INFORMATION SHOWN =>
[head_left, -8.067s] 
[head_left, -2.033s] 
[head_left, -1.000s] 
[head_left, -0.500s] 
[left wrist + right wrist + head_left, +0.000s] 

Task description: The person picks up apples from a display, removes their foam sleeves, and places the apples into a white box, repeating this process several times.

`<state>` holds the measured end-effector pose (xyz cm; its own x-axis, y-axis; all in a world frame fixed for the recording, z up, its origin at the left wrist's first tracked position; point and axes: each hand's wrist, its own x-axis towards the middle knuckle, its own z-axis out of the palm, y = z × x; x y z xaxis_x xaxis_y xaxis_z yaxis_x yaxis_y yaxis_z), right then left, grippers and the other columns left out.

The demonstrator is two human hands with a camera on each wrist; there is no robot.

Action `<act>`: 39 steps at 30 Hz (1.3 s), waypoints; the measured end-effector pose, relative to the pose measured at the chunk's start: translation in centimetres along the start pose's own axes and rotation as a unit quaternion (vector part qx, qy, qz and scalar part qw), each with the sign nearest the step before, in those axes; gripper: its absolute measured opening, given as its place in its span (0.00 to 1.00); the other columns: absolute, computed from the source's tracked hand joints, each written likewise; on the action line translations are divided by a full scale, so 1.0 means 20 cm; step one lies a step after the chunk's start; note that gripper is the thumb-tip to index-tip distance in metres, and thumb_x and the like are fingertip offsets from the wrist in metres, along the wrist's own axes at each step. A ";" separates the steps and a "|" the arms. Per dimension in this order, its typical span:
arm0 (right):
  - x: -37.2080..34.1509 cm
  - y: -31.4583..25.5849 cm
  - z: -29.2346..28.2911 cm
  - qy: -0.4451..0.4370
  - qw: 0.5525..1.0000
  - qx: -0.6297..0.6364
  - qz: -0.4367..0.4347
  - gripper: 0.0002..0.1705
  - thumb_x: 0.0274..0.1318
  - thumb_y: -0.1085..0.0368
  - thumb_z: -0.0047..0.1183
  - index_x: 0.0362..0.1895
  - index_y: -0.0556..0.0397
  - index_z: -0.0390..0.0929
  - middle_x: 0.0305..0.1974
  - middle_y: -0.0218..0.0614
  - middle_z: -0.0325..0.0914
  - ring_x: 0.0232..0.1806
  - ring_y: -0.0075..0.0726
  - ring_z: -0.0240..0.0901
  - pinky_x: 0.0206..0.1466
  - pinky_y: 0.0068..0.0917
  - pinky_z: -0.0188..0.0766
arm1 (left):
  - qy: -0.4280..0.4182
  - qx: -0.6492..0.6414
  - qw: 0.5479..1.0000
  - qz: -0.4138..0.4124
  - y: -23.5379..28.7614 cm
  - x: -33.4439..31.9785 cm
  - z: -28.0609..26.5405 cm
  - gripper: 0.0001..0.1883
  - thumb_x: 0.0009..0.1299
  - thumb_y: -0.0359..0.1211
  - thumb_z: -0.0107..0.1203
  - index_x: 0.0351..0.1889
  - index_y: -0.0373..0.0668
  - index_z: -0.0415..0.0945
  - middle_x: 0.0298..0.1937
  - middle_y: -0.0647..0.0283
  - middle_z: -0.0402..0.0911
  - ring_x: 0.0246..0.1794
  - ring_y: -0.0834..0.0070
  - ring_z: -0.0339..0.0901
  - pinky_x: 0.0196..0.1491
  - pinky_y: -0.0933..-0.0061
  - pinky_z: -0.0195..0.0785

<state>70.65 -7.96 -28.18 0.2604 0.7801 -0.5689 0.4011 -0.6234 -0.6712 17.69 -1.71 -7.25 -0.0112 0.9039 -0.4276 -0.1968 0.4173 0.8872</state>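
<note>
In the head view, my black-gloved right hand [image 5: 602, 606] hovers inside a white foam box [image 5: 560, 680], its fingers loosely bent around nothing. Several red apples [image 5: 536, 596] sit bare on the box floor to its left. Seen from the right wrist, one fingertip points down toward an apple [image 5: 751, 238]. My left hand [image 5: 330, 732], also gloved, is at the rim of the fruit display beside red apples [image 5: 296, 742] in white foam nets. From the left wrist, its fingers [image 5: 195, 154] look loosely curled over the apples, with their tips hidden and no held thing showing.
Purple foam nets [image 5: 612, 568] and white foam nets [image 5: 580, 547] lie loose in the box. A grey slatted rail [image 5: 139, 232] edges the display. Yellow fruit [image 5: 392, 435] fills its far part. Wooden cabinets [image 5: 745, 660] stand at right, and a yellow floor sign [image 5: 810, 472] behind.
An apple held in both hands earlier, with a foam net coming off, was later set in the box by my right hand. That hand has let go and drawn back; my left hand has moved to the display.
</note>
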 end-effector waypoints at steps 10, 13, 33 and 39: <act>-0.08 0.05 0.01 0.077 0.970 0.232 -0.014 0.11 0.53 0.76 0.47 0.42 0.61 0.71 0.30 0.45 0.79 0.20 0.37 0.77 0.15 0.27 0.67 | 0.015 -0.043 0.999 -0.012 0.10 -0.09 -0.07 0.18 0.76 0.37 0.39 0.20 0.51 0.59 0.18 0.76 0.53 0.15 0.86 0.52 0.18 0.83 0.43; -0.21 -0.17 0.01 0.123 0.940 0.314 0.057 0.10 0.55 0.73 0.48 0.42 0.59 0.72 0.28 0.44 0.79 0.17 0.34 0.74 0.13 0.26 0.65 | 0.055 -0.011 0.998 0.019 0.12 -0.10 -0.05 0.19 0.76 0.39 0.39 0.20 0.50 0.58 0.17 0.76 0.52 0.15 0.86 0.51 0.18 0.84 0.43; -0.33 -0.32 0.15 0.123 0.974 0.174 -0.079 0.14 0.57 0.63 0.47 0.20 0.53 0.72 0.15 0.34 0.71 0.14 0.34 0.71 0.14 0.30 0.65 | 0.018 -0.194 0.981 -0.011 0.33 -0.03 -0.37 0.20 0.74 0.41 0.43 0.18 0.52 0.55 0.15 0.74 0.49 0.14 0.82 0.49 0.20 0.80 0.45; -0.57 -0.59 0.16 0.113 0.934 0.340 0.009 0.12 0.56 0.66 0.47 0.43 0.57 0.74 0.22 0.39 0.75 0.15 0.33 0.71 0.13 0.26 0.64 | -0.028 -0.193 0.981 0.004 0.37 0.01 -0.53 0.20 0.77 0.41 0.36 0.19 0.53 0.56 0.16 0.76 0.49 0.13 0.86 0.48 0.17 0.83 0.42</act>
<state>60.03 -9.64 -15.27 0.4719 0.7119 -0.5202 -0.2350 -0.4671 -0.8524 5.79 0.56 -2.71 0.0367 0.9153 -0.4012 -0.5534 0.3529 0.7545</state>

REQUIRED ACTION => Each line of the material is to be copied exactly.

TASK ANSWER =>
[head_left, -8.067s] 
[head_left, -2.033s] 
[head_left, -1.000s] 
[head_left, -0.500s] 
[left wrist + right wrist + head_left, +0.000s] 

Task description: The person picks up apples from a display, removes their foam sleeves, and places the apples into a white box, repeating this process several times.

`<state>` holds the measured end-effector pose (xyz cm; its own x-axis, y-axis; all in a world frame fixed for the recording, z up, its origin at the left wrist's first tracked position; point and axes: each hand's wrist, its own x-axis towards the middle knuckle, its own z-axis out of the palm, y = z × x; x y z xaxis_x xaxis_y xaxis_z yaxis_x yaxis_y yaxis_z), right then left, grippers and the other columns left out.

The demonstrator is two human hands with a camera on each wrist; there is no robot.

Action `<act>`: 39 steps at 30 Hz (1.3 s), waypoints; the measured end-effector pose, relative to the pose measured at the chunk's start: translation in centimetres along the start pose's own axes and rotation as a unit quaternion (vector part qx, qy, qz and scalar part qw), each with the sign nearest the step before, in those axes; gripper: its absolute measured opening, given as its place in its span (0.00 to 1.00); the other columns: absolute, computed from the source's tracked hand joints, each written likewise; on the action line translations are divided by a full scale, so 1.0 means 20 cm; step one lies a step after the chunk's start; note that gripper is the thumb-tip to index-tip distance in metres, and thumb_x and the like are fingertip offsets from the wrist in metres, along the wrist's own axes at each step. A ";" separates the steps and a "|" the arms. Per dimension in this order, its typical span:
arm0 (right):
  - x: -37.2080..34.1509 cm
  - y: -31.4583..25.5849 cm
  - z: -29.2346..28.2911 cm
  - qy: -0.4451..0.4370
  - qw: 0.5525..1.0000
  - qx: -0.6297..0.6364
  - qz: -0.4367..0.4347
  - gripper: 0.0002..0.1705
  - thumb_x: 0.0274..0.1318
  - thumb_y: -0.1085..0.0368
  - thumb_z: -0.0047..0.1183
  - index_x: 0.0362..0.1895
  - index_y: -0.0556..0.0397
  - index_z: -0.0390..0.0929
  - middle_x: 0.0305..0.1974
  - middle_y: -0.0218..0.0614
  - middle_z: -0.0325..0.0914
  - ring_x: 0.0232..0.1806
  - ring_y: -0.0075..0.0726
  - ring_z: -0.0240..0.0901
  - pinky_x: 0.0206..0.1466
  - pinky_y: 0.0068..0.0917
  - pinky_z: -0.0188..0.0766
arm1 (left):
  - qy: -0.4280..0.4182
  - qx: -0.6492..0.6414
  - qw: 0.5479..1.0000
  - qz: -0.4138..0.4124
  - y: -23.5379..28.7614 cm
  - x: -33.4439..31.9785 cm
  - z: -28.0609..26.5405 cm
  - gripper: 0.0001..0.1883
  - thumb_x: 0.0009..0.1299
  - thumb_y: -0.0359..0.1211
  - thumb_z: -0.0107..0.1203
  - index_x: 0.0351..0.1889
  - index_y: -0.0373..0.0668
  - index_z: -0.0415..0.0945
  - middle_x: 0.0298..0.1937
  - middle_y: -0.0647..0.0283
  - middle_z: -0.0402..0.0911
  - ring_x: 0.0246..0.1794
  - ring_y: -0.0834..0.0070
  - ring_z: -0.0339..0.0901
  - pinky_x: 0.0196..0.1491
  - pinky_y: -0.0933..-0.0061
  - pinky_z: -0.0195..0.0785

<state>70.65 -7.96 -28.18 0.2604 0.7801 -0.5689 0.4011 -0.6234 -0.6712 17.69 -1.71 -7.25 -0.0112 0.9039 -0.4276 -0.1968 0.4173 0.8872</state>
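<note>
In the head view, my black-gloved right hand [image 5: 602, 606] hovers inside a white foam box [image 5: 560, 680], its fingers loosely bent around nothing. Several red apples [image 5: 536, 596] sit bare on the box floor to its left. Seen from the right wrist, one fingertip points down toward an apple [image 5: 751, 238]. My left hand [image 5: 330, 732], also gloved, is at the rim of the fruit display beside red apples [image 5: 296, 742] in white foam nets. From the left wrist, its fingers [image 5: 195, 154] look loosely curled over the apples, with their tips hidden and no held thing showing.
Purple foam nets [image 5: 612, 568] and white foam nets [image 5: 580, 547] lie loose in the box. A grey slatted rail [image 5: 139, 232] edges the display. Yellow fruit [image 5: 392, 435] fills its far part. Wooden cabinets [image 5: 745, 660] stand at right, and a yellow floor sign [image 5: 810, 472] behind.
An apple held in both hands earlier, with a foam net coming off, was later set in the box by my right hand. That hand has let go and drawn back; my left hand has moved to the display.
</note>
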 end-effector waypoints at steps 10, 13, 33 and 39: <act>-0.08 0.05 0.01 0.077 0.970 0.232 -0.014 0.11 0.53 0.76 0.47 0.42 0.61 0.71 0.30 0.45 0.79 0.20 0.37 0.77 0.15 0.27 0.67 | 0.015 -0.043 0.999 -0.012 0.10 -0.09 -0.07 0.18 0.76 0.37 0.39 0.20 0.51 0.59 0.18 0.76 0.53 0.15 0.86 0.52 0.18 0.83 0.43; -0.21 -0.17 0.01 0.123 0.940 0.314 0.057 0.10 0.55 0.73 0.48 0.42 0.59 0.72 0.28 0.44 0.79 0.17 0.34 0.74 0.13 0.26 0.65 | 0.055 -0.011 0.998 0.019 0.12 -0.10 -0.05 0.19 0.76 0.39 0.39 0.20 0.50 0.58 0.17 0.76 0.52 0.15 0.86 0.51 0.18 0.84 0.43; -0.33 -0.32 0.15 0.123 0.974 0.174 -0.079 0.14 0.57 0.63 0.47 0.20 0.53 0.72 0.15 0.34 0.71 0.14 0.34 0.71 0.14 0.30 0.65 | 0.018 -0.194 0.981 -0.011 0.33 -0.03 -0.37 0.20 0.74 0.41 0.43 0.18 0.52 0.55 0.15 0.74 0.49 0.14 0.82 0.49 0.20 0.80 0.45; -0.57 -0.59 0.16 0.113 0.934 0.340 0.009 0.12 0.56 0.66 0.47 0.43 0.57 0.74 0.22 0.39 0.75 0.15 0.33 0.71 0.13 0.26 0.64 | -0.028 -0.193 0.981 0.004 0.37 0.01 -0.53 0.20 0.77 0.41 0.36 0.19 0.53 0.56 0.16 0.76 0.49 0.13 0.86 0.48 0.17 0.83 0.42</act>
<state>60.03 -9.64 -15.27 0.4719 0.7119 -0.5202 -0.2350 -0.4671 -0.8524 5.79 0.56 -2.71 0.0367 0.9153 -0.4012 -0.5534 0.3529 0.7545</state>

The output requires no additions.